• **What the task asks**
Pull every line containing "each" from the listing.

• **Provided material**
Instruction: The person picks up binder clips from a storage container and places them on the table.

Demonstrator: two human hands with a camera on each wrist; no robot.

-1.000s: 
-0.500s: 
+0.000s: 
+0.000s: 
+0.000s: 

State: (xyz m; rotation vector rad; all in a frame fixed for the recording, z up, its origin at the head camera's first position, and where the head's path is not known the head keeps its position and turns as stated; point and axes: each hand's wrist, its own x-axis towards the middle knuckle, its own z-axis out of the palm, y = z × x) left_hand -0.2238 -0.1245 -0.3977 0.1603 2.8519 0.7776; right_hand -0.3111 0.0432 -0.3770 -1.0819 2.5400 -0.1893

• **Result for this task**
Demonstrator: two human hands with a camera on each wrist; no robot.
State: (xyz m; rotation vector rad; all in a frame fixed for the recording, z up, its origin at the head camera's first position, and where the head's path is not known the head keeps its position and turns as stated; point and axes: each hand's wrist, its own x-axis towards the middle knuckle, its own z-axis out of the palm, y = z × x) left_hand -0.2238 -0.1245 -0.3977 0.1603 2.8519 0.7776; right_hand -0.3111 0.0432 -0.3770 -1.0819 2.5400 -0.1893

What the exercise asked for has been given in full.